Dans l'attente des résultats définitifs qui doivent être proclamés d'ici le 23 septembre par la Cour constitutionnelle, le pays continue à vivre au ralenti.

"Le gouvernement essaie de nous faire croire que l'activité a repris normalement, mais c'est n'importe quoi!", s'agace Paul, cadre dans une banque de Libreville.

Nombre de Gabonais redoutent de nouveaux dérapages dans les prochains jours, après les émeutes meurtrières et les pillages sévèrement réprimés par les forces de l'ordre qui avaient éclaté dans plusieurs villes du pays à l'annonce des résultats par le ministre de l'Intérieur le 31 août.

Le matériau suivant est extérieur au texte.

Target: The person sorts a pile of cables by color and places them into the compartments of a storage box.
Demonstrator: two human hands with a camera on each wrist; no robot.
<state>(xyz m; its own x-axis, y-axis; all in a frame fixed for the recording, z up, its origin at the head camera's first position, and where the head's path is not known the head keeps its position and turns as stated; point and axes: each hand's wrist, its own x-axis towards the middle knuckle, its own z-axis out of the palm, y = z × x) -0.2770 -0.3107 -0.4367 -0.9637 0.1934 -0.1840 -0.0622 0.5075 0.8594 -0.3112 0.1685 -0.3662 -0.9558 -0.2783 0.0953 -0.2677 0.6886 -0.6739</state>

Si le bilan reste flou - trois morts selon les autorités, quand Jean Ping parle de "plus de 50" personnes tuées - l'explosion de colère a laissé ce pays pacifique d'à peine deux millions d'habitants en état de choc.

Magasins, banques et administrations baissent leurs rideaux bien avant les horaires habituels. Vers 17h00, les rues animées du centre-ville se vident.

Les parents s'inquiètent également pour la rentrée scolaire, prévue début octobre. La rentrée au lycée français de Libreville, retardée par les troubles, a, elle, eu lieu vendredi.

Signe que la méfiance règne, plusieurs chefs d'entreprises et salariés contactés au téléphone par l'AFP refusent de faire le moindre commentaire sur leurs activités, affirmant être "sur écoute".

Conclusion d'une caissière d'un supermarché de la capitale: "Les Gabonais partent dans le ‘maboulisme’ (ndlr: perdent la tête)".